5. New Accounting Pronouncements
In March 1997, the Financial Accounting Standards Board (FASB) issued
Statement of Financial Accounting Standards (SFAS) No. 128, Earnings Per
Share, which generally simplifies the calculation requirements for earnings
per share. Basic earnings per share for year-end 1997 and later will be
calculated solely on average common shares outstanding. Diluted earnings
per share will reflect the potential dilution of stock options and other
common stock equivalents, as well as securities which are convertible into
common stock. All prior calculations will be restated to be comparable with
the new methods. The Registrant is required to implement this standard at
December 31, 1997 and will restate all prior periods at that time.

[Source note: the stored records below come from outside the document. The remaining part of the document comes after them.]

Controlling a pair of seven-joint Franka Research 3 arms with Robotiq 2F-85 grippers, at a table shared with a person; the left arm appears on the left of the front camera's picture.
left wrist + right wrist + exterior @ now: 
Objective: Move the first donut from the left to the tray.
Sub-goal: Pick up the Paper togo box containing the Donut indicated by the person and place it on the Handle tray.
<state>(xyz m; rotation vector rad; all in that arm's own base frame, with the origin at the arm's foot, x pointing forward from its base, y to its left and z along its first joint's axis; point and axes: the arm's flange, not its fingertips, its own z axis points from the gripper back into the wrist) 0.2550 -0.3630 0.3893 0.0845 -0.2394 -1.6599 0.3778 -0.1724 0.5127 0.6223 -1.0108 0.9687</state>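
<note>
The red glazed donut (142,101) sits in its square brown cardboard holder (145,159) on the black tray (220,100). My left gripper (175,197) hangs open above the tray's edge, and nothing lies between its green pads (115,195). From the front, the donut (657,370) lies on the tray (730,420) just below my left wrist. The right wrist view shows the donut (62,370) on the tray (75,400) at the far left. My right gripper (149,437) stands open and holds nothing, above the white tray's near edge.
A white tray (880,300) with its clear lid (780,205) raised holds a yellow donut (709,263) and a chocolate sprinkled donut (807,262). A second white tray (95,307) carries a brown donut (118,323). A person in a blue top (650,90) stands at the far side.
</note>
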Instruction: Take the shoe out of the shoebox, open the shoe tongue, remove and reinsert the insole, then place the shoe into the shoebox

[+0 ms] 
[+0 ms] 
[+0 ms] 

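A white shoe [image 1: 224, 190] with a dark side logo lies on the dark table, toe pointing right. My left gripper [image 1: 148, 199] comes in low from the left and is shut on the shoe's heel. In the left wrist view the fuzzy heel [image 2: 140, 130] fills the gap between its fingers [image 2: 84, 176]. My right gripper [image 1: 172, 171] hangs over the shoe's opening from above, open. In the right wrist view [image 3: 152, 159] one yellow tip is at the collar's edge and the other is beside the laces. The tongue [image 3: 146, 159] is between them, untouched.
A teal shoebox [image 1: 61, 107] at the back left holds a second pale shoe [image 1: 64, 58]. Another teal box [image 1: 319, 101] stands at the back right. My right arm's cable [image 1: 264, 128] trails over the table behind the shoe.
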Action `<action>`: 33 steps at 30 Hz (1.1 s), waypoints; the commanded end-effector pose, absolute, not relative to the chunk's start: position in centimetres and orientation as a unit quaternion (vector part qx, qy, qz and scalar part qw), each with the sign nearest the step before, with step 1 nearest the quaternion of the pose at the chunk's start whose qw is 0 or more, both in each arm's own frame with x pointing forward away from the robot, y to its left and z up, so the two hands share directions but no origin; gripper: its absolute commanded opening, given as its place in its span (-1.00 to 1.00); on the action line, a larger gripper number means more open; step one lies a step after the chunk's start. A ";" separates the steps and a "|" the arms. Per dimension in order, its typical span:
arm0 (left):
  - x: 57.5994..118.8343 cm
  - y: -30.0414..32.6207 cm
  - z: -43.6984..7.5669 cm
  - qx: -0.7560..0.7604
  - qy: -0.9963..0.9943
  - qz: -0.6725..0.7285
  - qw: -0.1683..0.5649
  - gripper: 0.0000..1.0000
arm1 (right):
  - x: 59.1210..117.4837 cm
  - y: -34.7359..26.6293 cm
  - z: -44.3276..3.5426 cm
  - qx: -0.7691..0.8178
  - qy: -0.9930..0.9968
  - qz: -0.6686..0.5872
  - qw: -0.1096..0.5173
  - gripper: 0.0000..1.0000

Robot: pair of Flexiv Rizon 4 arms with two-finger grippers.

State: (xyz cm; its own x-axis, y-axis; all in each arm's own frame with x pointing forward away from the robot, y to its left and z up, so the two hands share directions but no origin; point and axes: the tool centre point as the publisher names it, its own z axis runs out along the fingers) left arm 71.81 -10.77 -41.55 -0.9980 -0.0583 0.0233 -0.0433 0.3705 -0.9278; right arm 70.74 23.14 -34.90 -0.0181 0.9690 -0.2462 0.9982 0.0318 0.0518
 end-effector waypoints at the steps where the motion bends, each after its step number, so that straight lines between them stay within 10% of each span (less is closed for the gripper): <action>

Implementation before December 31, 1997, including 1997 interim periods, is
prohibited.
In September 1997, the FASB issued SFAS No. 188, Reporting Comprehensive
Income. This standard requires that certain items currently reported as
direct changes in separate components of stockholders' equity be reported
in a separate statement of comprehensive income or is included as a
separate, additional component of the statement of income. Such items
include foreign currency translation, accounting for futures contracts,
accounting for defined benefit pension plans, and accounting for certain
investments in debt and equity securities. If a company has no items of
comprehensive income in any periods reported a statement of comprehensive
income is not required. The Registrant has not had any items of
comprehensive income in prior periods. This standard is effective for the
Registrant in 1998.
In September 1997, the FASB issued SFAS No. 131, Disclosures about Segments
of an Enterprise and Related Information. This standard changes the way
public companies report information about operating segments in annual
financial statements and requires that those companies report selected
information about operating segments in interim financial reports. It also
establishes standards for related disclosures about products and services,
geographic areas, and major customers. Operating segments are parts of a
company for which separate information is available, which is evaluating
performance. Required disclosures for operating segments include total
segment revenues, total segment profit or loss, and total segment assets.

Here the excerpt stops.